▶ **Description of the task**
Set down the listing exactly as given, minus images.

▶ **Given data**
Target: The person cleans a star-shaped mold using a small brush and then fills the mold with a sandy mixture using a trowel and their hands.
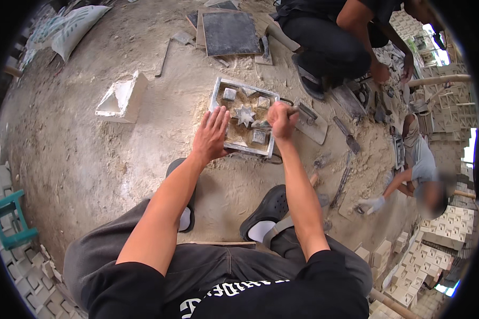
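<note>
A square metal mould (243, 150) lies on the ground in front of me. Inside it, a star-shaped core (245, 115) stands amid several square blocks, with sandy material around them. My left hand (212, 135) rests on the mould's left side, fingers stretched out and flat. Over the right side, my right hand (283, 121) is closed in a fist around the handle of a small tool (261, 125); its dull end points toward the star, and the fist hides its exact kind. Just right of that fist, a flat trowel (312, 126) lies on the ground.
A pale cast block (123, 98) stands at left. Dark square boards (231, 34) are stacked beyond the mould. One person (335, 42) crouches at far right; another (420, 165), wearing gloves, works at right. A green stool (13, 219) and patterned blocks (436, 260) line the sides.
</note>
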Tool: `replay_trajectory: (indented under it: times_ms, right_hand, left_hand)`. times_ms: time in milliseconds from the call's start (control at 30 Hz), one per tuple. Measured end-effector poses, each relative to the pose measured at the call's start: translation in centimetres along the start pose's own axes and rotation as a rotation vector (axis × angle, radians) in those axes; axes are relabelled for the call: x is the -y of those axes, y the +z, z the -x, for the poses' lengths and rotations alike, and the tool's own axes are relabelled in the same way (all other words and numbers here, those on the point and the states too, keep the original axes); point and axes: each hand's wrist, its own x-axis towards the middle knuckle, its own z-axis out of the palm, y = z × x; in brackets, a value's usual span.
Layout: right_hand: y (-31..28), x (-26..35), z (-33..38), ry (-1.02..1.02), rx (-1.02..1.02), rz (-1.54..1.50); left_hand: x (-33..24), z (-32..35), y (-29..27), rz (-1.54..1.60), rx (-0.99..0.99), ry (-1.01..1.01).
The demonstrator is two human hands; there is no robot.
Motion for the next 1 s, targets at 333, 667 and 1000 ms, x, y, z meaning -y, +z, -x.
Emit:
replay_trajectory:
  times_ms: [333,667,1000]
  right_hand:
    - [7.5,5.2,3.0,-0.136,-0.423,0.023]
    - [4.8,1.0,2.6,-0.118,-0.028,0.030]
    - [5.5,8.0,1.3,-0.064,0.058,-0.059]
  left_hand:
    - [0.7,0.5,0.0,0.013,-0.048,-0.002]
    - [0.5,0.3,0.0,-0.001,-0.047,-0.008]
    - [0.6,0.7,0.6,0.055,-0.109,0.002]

▶ **Task solution**
Target: The person cleans a star-shaped mold using a small brush and then fills the mold with a sandy mixture using a trowel and their hands.
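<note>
A square metal mould (243, 150) lies on the ground in front of me. Inside it, a star-shaped core (245, 115) stands amid several square blocks, with sandy material around them. My left hand (212, 135) rests on the mould's left side, fingers stretched out and flat. Over the right side, my right hand (283, 121) is closed in a fist around the handle of a small tool (261, 125); its dull end points toward the star, and the fist hides its exact kind. Just right of that fist, a flat trowel (312, 126) lies on the ground.
A pale cast block (123, 98) stands at left. Dark square boards (231, 34) are stacked beyond the mould. One person (335, 42) crouches at far right; another (420, 165), wearing gloves, works at right. A green stool (13, 219) and patterned blocks (436, 260) line the sides.
</note>
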Tool: `replay_trajectory: (indented under it: times_ms, right_hand, left_hand)`. times_ms: time in milliseconds from the call's start (control at 30 Hz), one per tuple. Measured end-effector poses, each relative to the pose measured at the call's start: translation in centimetres along the start pose's own axes and rotation as a rotation vector (axis × angle, radians) in those axes; axes are relabelled for the call: x is the -y of those axes, y the +z, z the -x, for the poses' lengths and rotations alike, and the tool's own axes are relabelled in the same way (all other words and numbers here, those on the point and the states too, keep the original axes); point and axes: each hand's wrist, its own x-axis towards the middle knuckle, its own z-axis out of the palm, y = z × x; in brackets, a value's usual span.
Layout: right_hand: y (-31..28), x (-26..35), z (-33..38), ry (-1.02..1.02), rx (-1.02..1.02), rz (-1.54..1.50); left_hand: x (-33..24), z (-32..35), y (-29..27), rz (-1.54..1.60), rx (-0.99..0.99), ry (-1.01..1.01).
The demonstrator is two human hands; there is no robot.
Motion for the next 1 s, targets at 333, 667 and 1000 ms, x, y, z meaning -y, +z, -x.
Emit:
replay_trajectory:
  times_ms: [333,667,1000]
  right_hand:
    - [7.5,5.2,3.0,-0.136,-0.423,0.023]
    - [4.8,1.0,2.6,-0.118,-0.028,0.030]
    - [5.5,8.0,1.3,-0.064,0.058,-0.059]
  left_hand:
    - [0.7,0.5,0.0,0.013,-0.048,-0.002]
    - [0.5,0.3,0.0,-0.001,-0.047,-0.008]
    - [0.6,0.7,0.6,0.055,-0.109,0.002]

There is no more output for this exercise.